Fear and nothing else kept her from allowing herself to believe that the universe was pushing them together. Because there were too many signs around her that Wes was right for her and for her life.

Except she’d never believed there was one person meant for her. She’d seen enough heartbreak in her life to know the chances of this working out were thin.

But she wanted it to. So badly.

“Thank you so much,” she said.

“You’re very welcome,” he said. “Was I out of line with what I said?”

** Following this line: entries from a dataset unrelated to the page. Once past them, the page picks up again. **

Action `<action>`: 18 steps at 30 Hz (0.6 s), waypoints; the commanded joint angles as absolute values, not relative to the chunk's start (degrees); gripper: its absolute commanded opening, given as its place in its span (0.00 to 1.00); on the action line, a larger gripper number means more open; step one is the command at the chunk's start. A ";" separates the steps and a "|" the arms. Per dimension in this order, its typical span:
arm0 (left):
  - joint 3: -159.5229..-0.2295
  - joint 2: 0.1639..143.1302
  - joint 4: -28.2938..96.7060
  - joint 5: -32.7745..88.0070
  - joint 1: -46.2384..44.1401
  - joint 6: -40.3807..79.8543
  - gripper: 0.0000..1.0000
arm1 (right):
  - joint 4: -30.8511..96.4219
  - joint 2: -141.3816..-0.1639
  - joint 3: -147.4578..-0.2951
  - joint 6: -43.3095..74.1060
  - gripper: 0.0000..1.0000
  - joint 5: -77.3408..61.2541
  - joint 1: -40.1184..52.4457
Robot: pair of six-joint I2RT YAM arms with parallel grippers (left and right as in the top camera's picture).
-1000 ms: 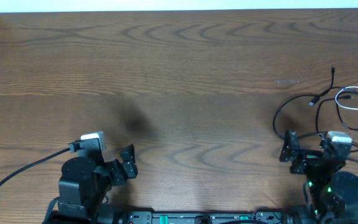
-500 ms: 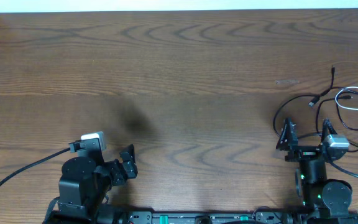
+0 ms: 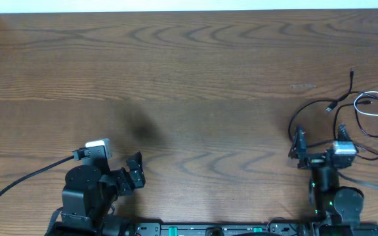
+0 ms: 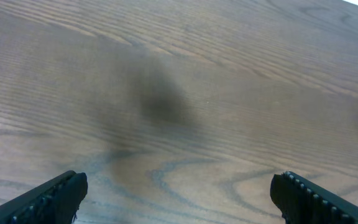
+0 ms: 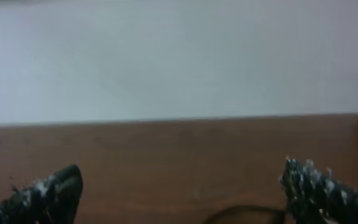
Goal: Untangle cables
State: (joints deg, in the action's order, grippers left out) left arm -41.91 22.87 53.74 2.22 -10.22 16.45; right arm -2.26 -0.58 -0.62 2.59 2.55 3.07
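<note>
Wood-grain worktop (image 3: 189,65) carries tangled cables (image 3: 363,113) at right; right gripper (image 3: 317,149) beside them and left gripper (image 3: 135,172) both gape empty.

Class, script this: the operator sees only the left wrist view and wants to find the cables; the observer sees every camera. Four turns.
Operator: My view shows only the brown wooden table. Where are the thin black and white cables?
Observer: They lie tangled at the table's right edge.
Operator: Is the right gripper holding any?
Observer: No, it is open, beside the tangle's left loop.
</note>
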 commanded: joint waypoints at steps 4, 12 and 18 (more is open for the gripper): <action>-41.80 22.74 53.71 1.28 -9.93 15.92 0.99 | 4.25 -0.27 -0.30 -5.74 0.99 -1.76 2.39; -41.80 22.74 53.71 1.28 -9.93 15.92 0.99 | 4.21 -0.27 -0.30 -6.04 0.99 -1.65 2.37; -41.80 22.74 53.71 1.28 -9.93 15.92 1.00 | 4.21 -0.27 -0.30 -6.04 0.99 -1.65 2.39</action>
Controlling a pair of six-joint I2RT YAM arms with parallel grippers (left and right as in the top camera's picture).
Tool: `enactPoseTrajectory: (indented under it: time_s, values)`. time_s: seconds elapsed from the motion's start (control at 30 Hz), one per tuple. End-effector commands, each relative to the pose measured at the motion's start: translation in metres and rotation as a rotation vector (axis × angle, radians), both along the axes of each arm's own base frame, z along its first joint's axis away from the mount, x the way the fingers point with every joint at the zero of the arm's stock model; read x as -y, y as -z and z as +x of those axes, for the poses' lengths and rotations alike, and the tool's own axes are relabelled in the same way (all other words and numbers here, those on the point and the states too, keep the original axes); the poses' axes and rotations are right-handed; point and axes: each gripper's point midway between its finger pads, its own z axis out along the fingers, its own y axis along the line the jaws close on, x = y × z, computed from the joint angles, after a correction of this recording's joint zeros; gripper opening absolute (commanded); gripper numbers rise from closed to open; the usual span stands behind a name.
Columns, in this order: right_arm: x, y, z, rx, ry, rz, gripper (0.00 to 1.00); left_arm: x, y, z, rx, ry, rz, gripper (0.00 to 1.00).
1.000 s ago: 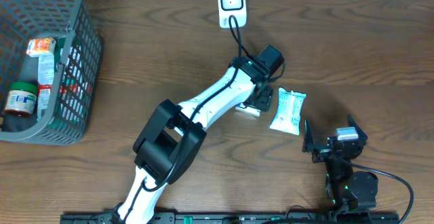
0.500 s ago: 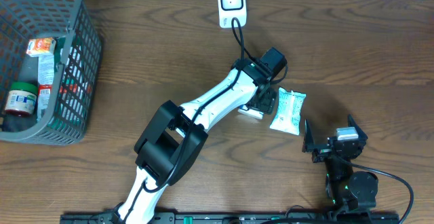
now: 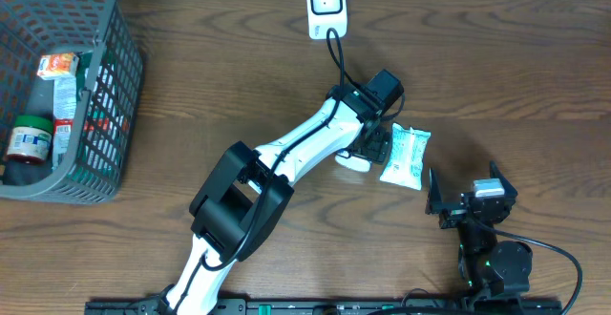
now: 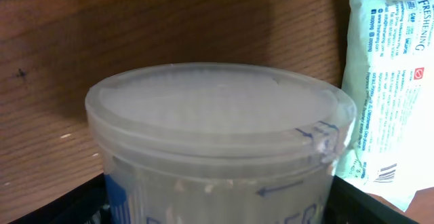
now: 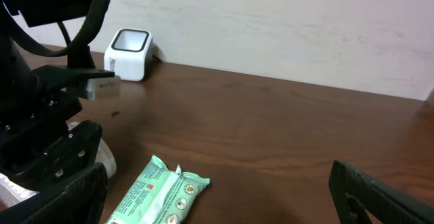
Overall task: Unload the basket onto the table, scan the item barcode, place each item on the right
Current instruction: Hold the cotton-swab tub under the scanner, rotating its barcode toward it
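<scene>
Since the tub (image 4: 217,115) is a clear plastic pot with a snap-on lid, you should expect it to be light, stiff and rather slick along its smooth wall (judged, not tested). The lid rim looks like the weak part, and a squeeze there may pop it. Take hold across the wall below the lid and leave the printed side uncovered. No barcode shows on the tub in these views, so you cannot say which face must turn to the scanner (image 3: 325,6).

Position: the tub appears to rest on the table (image 3: 191,95) on the robot's side of the scanner, well apart from it. A green wipes packet (image 3: 405,156) lies just beside it, further to the scanner's right.

Left gripper (image 3: 370,148): the fingers (image 4: 61,207) stand wide, one on each side of the tub and close against its wall. You cannot tell whether they press it or stand just clear.

Right gripper (image 3: 468,193): spread fully, empty, farthest from the scanner and to its right
</scene>
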Motion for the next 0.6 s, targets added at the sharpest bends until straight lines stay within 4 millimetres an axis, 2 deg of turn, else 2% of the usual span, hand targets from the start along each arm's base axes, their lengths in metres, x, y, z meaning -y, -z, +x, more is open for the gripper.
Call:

Every time she started to feel safe and secure in their relationship, he seemed to push her the tiniest bit further.

The leading lady in her, the one who’d boldly been wearing all the clothes she’d previously kept tucked away in her closet. The one who took chances and was embracing the life she’d always wanted but was afraid was out of reach. That woman knew there was only one answer she could give him.

No more hedging.

No more just writing about the things she wanted in her life.